路上,郝三一言不發,郝四被揍得動彈不得,嘴上卻還罵罵咧咧。
“早晚有天,我要讓于家溝的人血債血償,整個于家溝,誰也別想跑!”
如果郝村長沒有跟于不離聊最后那幾句,他聽到郝四這么說,說不定還會欣慰,這孩子有他年輕時的血性。

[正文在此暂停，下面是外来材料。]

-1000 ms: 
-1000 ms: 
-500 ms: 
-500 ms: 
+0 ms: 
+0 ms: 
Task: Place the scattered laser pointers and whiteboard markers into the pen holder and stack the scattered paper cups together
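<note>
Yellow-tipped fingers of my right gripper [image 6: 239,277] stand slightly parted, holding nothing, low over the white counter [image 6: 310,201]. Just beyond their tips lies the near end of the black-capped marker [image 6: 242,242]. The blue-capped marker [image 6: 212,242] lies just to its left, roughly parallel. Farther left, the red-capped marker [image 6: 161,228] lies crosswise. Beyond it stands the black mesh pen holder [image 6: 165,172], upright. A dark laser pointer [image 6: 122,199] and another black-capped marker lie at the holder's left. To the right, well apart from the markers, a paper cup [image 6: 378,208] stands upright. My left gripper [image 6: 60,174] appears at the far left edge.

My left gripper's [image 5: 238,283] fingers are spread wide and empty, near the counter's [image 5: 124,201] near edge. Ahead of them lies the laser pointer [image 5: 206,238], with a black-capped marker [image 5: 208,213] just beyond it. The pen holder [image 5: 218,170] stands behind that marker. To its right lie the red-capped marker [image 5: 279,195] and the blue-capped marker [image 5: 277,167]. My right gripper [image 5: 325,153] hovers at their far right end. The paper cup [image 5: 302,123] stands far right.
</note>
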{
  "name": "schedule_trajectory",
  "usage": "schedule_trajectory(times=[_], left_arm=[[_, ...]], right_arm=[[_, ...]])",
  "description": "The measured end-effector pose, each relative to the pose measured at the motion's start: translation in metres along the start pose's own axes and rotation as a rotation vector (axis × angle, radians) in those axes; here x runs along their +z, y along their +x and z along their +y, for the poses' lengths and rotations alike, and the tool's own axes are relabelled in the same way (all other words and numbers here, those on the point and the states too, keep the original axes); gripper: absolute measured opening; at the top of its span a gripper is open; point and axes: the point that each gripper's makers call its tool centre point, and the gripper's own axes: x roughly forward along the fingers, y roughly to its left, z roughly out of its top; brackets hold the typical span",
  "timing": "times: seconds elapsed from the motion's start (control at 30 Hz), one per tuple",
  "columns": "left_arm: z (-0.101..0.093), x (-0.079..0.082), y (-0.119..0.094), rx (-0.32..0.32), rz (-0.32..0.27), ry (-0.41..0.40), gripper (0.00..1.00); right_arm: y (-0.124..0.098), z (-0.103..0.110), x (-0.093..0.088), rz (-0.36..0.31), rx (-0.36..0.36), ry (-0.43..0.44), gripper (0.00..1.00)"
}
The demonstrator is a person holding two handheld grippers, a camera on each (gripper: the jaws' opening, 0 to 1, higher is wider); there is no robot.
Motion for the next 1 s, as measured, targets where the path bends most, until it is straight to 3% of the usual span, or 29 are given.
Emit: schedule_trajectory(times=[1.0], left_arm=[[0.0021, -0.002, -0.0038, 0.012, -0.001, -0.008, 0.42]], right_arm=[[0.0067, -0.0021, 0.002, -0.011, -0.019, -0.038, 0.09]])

但是于不離的話每一句每一個字,都烙在郝村長心里,讓他不由得思索。
郝家村現在的困境,到底是祭祖失敗招來的妖孽帶來的,還是郝三兄弟過于暴戾造成的?
于族長說的很明白,只要把這哥倆弄走,郝家村就能恢復昔日的寧靜,是真是假一試就知。
“族爺爺,你跟郝老頭說什么了?我看他對你的話似乎信的很呢。”滿山等人走了,迫不及待地迎上來。
不止是他,其他人也好奇,除了陳卿卿。
于不離看陳卿卿捂嘴,猜她是困了,無視其他人好奇的眼光,直接散會,在眾人求而不得的痛苦眼神里,牽著驢領著陳卿卿回家。
陳卿卿騎在驢上晃悠,于不離牽著籠頭走。